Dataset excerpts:
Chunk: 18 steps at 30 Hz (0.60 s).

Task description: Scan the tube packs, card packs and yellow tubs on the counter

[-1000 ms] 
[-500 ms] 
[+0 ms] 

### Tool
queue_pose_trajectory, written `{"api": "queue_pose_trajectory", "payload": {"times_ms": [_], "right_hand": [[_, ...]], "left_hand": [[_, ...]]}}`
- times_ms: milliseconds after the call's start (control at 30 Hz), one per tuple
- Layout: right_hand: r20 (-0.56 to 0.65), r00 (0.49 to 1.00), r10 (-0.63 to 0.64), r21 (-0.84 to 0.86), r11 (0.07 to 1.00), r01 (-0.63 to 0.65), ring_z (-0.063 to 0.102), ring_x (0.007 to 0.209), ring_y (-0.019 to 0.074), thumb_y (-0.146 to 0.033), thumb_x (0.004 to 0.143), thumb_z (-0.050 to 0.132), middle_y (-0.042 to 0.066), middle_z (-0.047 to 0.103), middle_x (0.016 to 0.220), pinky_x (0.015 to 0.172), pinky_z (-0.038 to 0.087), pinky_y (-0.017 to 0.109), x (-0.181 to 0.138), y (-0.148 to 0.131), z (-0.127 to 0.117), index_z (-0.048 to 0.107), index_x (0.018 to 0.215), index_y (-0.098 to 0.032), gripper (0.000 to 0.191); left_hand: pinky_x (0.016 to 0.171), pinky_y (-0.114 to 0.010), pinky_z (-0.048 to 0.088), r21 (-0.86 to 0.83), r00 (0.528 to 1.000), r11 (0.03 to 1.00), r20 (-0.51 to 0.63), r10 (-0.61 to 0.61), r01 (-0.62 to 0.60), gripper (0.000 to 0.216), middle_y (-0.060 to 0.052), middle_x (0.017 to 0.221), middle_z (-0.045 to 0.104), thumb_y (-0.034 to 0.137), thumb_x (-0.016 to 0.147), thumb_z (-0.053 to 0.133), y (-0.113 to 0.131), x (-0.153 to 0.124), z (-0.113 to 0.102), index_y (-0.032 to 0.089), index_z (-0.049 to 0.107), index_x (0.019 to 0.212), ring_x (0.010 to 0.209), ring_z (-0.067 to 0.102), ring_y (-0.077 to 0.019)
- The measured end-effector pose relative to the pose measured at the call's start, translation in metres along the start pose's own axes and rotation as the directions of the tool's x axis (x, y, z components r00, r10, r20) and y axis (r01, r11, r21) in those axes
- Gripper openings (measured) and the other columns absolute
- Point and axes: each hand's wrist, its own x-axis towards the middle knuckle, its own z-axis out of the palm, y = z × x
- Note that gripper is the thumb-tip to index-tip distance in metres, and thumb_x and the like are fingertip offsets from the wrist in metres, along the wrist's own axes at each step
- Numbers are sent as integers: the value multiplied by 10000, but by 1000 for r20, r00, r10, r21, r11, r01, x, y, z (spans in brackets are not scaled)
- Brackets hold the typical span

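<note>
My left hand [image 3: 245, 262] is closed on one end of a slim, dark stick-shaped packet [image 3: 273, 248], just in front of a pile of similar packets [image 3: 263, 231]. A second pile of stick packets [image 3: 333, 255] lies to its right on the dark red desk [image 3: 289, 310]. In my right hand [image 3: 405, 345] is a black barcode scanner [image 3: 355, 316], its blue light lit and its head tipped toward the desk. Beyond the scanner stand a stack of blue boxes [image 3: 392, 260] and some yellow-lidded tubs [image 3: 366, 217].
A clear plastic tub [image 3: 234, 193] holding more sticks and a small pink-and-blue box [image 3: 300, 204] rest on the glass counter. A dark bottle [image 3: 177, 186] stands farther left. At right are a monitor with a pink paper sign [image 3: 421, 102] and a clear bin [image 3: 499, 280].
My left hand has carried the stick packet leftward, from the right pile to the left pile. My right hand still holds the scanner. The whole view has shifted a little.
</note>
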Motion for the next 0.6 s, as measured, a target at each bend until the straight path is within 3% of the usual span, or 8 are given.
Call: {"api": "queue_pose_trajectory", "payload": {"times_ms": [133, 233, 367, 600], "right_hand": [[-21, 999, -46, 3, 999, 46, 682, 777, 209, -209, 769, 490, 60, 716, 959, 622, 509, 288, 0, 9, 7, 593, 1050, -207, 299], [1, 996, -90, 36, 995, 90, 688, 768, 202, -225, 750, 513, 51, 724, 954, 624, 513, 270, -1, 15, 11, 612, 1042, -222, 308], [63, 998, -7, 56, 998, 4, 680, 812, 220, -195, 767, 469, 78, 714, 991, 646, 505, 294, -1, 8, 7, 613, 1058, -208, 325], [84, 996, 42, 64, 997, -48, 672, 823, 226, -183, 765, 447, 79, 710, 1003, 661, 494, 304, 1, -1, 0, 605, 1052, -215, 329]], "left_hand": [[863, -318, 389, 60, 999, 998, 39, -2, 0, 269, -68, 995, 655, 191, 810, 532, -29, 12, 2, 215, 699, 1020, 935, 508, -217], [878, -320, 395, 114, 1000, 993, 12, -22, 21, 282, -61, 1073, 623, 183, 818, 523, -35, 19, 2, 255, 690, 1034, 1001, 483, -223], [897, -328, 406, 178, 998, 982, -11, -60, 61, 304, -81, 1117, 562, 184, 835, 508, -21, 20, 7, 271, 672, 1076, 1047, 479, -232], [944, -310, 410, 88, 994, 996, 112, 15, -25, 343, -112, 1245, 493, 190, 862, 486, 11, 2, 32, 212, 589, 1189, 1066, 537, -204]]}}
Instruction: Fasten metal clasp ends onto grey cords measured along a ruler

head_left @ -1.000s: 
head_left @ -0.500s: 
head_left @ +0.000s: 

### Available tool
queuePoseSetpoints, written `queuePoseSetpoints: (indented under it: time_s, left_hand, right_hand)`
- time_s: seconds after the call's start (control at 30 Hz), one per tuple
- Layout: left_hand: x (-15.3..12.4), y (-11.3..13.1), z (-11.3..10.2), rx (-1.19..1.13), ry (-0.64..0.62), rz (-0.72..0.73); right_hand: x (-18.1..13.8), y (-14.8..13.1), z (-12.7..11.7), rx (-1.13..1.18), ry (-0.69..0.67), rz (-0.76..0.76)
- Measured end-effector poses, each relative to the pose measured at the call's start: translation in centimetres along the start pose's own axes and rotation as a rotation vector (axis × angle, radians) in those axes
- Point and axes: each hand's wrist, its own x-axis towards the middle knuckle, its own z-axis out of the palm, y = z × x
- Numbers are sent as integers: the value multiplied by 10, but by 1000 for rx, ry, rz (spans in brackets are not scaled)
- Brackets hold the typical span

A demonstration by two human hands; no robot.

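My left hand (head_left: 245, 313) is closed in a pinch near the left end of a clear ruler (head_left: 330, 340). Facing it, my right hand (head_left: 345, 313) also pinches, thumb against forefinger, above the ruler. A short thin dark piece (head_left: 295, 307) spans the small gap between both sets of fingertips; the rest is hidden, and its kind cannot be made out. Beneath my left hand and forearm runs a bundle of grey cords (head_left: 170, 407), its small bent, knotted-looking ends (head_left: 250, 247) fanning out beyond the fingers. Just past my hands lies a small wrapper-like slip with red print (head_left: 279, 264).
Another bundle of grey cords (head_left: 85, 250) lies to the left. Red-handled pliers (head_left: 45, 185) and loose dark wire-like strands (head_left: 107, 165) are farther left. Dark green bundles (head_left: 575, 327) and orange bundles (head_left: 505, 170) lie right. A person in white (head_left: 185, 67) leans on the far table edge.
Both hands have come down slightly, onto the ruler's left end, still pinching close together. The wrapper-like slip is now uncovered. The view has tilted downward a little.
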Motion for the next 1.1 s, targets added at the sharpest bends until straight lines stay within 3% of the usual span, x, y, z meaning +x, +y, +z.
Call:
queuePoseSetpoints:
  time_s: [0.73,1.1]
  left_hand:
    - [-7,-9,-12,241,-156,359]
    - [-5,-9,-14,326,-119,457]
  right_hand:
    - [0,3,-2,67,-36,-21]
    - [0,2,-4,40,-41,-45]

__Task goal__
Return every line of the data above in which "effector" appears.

__Response below__
- The measured end-effector pose relative to the pose measured at the call's start, translation in metres along the start pose's own axes and rotation as the directions of the tool's x axis (x, y, z components r00, r10, r20) and y axis (r01, r11, r21) in those axes
- Measured end-effector poses, each relative to the pose measured at the call's start: translation in centimetres along the start pose's own axes and rotation as a rotation vector (axis × angle, radians) in those axes

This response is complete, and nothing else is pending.